What is required:
Every line below from the one containing "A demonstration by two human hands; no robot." to the final line must be reproduced exactly, and no other line may appear in the answer.

### Collected material

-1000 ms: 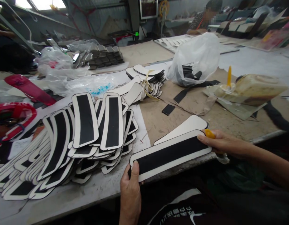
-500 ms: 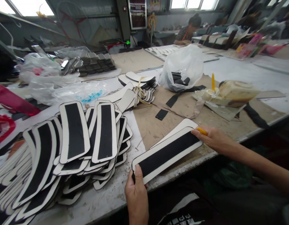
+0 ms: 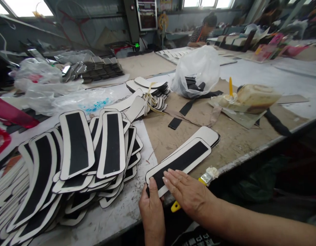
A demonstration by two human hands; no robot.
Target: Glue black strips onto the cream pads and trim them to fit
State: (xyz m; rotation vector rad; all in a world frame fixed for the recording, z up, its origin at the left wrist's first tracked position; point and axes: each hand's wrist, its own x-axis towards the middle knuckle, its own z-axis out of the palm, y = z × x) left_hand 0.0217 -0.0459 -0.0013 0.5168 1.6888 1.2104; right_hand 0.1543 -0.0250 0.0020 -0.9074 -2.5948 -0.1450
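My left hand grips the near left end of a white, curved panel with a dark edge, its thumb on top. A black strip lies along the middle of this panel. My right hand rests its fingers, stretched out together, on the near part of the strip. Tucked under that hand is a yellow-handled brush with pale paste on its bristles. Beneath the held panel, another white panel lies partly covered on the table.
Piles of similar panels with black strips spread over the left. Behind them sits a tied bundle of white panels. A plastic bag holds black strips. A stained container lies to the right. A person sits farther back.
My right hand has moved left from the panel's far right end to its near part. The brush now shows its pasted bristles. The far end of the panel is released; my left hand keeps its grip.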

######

Exercise solution:
A demonstration by two human hands; no robot.
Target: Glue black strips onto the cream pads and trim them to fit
State: (xyz m; rotation vector rad; all in a world frame fixed for the recording, z up, its origin at the left wrist's first tracked position; point and axes: each hand's wrist, its own x-axis towards the middle knuckle, its own z-axis out of the palm, y = z × x) left_hand 0.0217 -0.0459 -0.0013 0.5168 1.6888 1.2104; right_hand 0.1543 -0.0250 0.0020 -0.9074 -2.5948 -0.1450
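My left hand grips the near left end of a white, curved panel with a dark edge, its thumb on top. A black strip lies along the middle of this panel. My right hand rests its fingers, stretched out together, on the near part of the strip. Tucked under that hand is a yellow-handled brush with pale paste on its bristles. Beneath the held panel, another white panel lies partly covered on the table.
Piles of similar panels with black strips spread over the left. Behind them sits a tied bundle of white panels. A plastic bag holds black strips. A stained container lies to the right. A person sits farther back.
My right hand has moved left from the panel's far right end to its near part. The brush now shows its pasted bristles. The far end of the panel is released; my left hand keeps its grip.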

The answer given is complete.